— REQUIREMENT —
Every line of the material below that holds the string "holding" should be copied.

- Opening Delimiter -

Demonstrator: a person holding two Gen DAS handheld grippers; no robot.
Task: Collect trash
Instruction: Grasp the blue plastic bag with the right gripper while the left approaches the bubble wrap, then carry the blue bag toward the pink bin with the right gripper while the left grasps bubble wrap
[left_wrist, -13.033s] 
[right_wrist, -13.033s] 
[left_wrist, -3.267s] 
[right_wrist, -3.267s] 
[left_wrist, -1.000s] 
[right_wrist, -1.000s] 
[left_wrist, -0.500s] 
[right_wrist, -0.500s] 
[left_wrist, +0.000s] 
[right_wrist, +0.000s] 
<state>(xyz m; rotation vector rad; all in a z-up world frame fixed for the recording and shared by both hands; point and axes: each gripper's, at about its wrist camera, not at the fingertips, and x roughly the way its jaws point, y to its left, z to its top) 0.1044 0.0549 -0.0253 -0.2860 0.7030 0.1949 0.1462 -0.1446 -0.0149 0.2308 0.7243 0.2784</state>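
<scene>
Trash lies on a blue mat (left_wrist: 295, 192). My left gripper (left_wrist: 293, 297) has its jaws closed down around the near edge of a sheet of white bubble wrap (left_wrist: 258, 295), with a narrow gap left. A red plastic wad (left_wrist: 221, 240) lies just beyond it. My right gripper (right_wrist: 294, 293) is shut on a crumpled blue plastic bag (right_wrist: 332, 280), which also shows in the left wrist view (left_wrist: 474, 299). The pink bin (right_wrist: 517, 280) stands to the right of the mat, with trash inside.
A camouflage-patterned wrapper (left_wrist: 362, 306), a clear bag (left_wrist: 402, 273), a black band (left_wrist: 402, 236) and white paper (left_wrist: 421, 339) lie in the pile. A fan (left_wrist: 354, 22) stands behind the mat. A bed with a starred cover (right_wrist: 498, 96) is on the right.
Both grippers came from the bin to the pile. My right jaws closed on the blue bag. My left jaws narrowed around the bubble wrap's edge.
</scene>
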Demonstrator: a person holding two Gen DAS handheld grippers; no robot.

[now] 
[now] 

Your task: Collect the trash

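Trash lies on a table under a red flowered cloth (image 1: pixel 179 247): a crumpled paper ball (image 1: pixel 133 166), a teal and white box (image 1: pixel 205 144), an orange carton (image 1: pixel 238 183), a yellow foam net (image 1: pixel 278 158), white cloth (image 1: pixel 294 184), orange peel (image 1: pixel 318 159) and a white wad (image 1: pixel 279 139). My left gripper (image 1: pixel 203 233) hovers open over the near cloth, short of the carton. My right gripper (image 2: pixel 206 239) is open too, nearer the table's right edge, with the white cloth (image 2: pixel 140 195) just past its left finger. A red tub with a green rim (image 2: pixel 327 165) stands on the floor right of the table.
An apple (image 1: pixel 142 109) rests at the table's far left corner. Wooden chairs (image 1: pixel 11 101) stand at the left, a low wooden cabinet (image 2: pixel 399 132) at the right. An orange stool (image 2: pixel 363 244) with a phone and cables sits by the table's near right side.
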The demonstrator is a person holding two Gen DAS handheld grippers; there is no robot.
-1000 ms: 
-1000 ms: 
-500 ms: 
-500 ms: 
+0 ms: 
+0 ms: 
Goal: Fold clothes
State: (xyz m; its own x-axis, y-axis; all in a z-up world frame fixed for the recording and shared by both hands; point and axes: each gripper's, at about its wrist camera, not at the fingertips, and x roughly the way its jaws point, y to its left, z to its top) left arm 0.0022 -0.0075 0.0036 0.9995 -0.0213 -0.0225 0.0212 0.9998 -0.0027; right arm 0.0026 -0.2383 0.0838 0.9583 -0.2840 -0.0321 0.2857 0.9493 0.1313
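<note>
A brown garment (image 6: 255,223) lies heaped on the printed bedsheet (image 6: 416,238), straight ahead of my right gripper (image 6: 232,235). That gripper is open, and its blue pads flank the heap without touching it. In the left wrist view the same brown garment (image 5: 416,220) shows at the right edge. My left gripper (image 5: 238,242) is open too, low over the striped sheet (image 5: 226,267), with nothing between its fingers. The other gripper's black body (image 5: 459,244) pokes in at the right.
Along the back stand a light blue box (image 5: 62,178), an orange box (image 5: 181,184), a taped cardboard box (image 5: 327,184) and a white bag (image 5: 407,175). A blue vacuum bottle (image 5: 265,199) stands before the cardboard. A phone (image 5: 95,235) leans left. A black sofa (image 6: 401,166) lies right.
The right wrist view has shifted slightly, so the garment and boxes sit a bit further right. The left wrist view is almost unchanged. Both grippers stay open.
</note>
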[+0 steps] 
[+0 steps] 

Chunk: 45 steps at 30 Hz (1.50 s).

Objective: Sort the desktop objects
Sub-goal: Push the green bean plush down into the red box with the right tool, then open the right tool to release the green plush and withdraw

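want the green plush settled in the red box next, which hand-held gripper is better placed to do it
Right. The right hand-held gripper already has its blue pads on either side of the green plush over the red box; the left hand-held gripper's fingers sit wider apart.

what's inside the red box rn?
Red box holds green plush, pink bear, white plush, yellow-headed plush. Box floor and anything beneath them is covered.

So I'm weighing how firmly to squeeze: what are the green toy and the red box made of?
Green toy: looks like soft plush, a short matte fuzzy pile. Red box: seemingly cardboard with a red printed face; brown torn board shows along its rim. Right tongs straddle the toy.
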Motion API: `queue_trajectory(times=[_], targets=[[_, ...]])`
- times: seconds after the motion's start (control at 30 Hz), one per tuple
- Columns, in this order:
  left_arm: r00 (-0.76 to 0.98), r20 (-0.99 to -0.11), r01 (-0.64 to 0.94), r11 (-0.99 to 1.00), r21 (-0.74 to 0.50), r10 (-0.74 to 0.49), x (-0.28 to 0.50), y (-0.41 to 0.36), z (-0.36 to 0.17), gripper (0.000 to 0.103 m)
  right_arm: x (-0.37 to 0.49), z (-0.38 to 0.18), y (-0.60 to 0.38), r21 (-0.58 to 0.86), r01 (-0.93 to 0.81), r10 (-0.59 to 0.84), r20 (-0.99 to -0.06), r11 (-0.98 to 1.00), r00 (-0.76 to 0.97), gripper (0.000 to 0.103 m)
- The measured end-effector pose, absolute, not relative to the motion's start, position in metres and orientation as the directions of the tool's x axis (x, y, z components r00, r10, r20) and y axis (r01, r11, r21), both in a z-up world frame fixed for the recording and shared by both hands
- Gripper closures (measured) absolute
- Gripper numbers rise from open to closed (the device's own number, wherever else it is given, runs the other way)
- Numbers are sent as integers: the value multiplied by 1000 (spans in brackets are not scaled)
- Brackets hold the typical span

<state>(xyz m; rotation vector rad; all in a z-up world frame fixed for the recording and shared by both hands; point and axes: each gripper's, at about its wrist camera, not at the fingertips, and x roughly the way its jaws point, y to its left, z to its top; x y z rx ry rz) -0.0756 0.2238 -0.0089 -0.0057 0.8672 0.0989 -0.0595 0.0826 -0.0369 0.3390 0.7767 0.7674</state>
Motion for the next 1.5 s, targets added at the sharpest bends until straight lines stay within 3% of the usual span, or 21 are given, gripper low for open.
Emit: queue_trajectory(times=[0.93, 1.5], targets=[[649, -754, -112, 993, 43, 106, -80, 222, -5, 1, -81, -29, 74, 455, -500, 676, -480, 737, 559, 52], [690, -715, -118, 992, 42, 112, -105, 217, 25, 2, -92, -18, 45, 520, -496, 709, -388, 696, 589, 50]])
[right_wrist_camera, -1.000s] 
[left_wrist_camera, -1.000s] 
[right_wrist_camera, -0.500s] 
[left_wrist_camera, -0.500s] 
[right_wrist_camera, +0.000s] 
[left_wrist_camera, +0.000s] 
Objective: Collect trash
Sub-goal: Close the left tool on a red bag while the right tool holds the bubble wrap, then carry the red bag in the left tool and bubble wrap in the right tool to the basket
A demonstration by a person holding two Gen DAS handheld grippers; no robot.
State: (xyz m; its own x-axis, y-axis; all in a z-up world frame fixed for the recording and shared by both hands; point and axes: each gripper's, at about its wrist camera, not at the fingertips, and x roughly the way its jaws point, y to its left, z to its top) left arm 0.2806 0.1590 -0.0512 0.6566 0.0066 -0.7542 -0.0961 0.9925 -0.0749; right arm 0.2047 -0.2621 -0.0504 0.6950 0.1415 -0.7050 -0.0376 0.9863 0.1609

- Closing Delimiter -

— TASK RESULT —
Demonstrator: a person holding two Gen DAS handheld grippers; no robot.
Demonstrator: a person holding two Gen DAS handheld grippers; no robot.
The demonstrator is a person holding two Gen DAS handheld grippers; there is no robot.
A demonstration by a person holding two Gen DAS handheld grippers; no robot.

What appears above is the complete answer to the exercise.